Suffragette March, London 1911
A suffragette march in Bermondsey, London, 1911. Photograph: Hulton-Deutsch Collection/Corbis Photograph: Hulton-Deutsch Collection/CORBIS

Two years before she threw herself under the king's horse at Epsom, Emily Wilding Davison reviewed a book that, she declared, "breathes the very spirit of our Women's Movement". Republished for the first time in its centenary year, Constance Maud's 1911 novel, No Surrender, is a passionate call to arms issued from the midst of the struggle for female suffrage.

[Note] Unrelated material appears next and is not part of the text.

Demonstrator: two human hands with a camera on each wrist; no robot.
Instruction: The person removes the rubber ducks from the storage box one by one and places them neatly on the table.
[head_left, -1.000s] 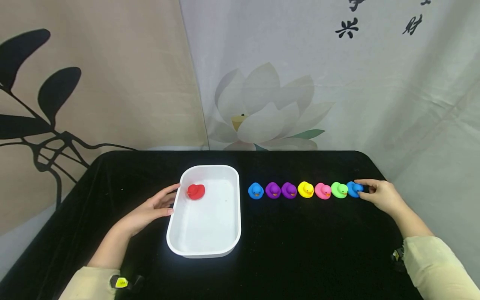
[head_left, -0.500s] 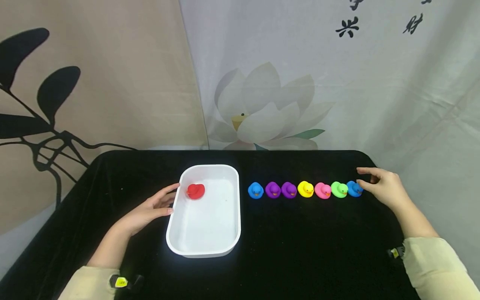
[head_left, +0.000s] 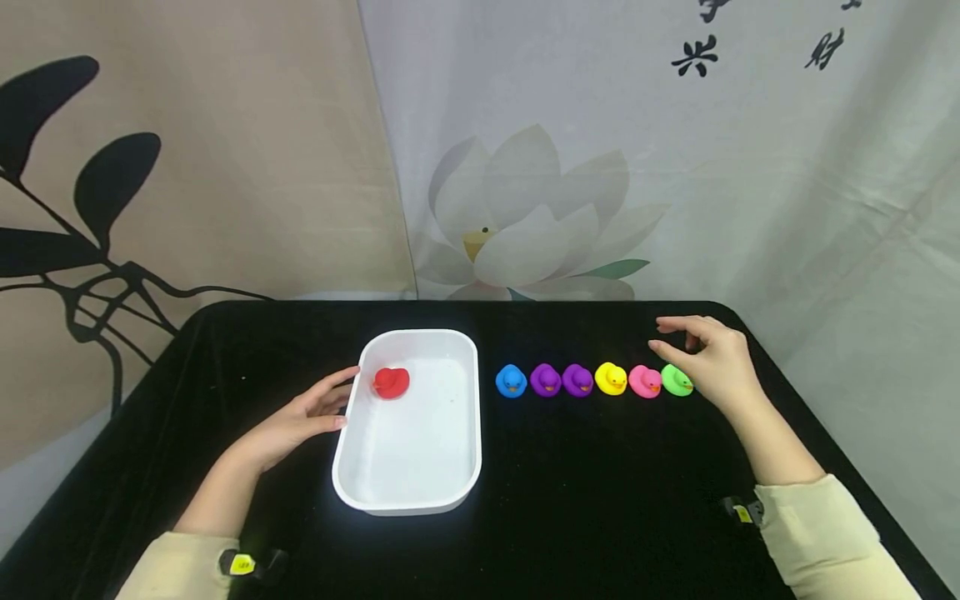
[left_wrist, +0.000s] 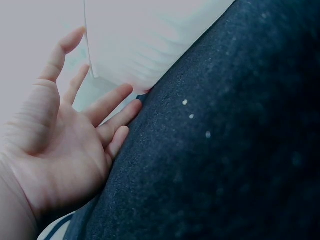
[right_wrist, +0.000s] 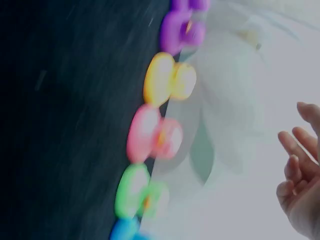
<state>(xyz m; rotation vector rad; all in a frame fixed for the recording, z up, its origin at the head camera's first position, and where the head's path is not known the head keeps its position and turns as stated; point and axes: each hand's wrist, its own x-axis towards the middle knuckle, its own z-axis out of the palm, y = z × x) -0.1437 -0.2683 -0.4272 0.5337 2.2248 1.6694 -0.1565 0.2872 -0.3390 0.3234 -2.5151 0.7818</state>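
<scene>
My left hand touches the left side of a white tray with extended fingers. In the left wrist view its fingertips meet the tray wall. A red rubber duck lies inside the tray at the upper left. My right hand hovers over the right end of a duck row, thumb and fingers apart, holding nothing. Nearest below it is a green duck. A blue duck shows in the right wrist view beside the green one; in the head view the hand hides it.
Leftward along the row are a pink duck, a yellow duck, two purple ducks and another blue duck. They stand on a black cloth covering the table. A printed curtain hangs behind.
My right hand has let go of the blue duck at the row's right end, lifted, and moved left over the green duck. The left hand, tray and ducks stay put.
</scene>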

In a northern mill town, Jenny Clegg watches helplessly as her mother's savings are squandered and her sister's children are sent to Australia by cruel and dissolute husbands. A life of drudgery seems inescapable until a chance encounter with a young aristocrat, Mary O'Neil, opens up a world of soapbox oratory and political activism. From ambushes in country churchyards to assaults in the salons of St James's, the campaign against the "Antis" is waged with ingenuity, wit and grim determination: the suffragettes' indomitable spirit undiminished by either the genteel savagery of the gentry or the pragmatic brutality of the working class. Yet their exertions cost them dear, and the summary violence with which they are met is profoundly shocking: at the novel's nightmarish climax, Mary is subjected to a force-feeding that is at once crucifixion and rape, before a fittingly Biblical deluge of female protesters inundates London and sweeps the Antis away.

No Surrender is perhaps primarily valuable as a social document: Maud's lofty intentions are at times hamstrung by her prose style, which is frequently laboured and prone to cliche. What the novel lacks in elegance, however, it makes up for in authenticity. The message that Maud drives home, which remains urgently germane today, is the bitter paradox of the disenfranchised: "If you have no political status and no civil rights, you can't possibly be qualified as a political prisoner, according to law."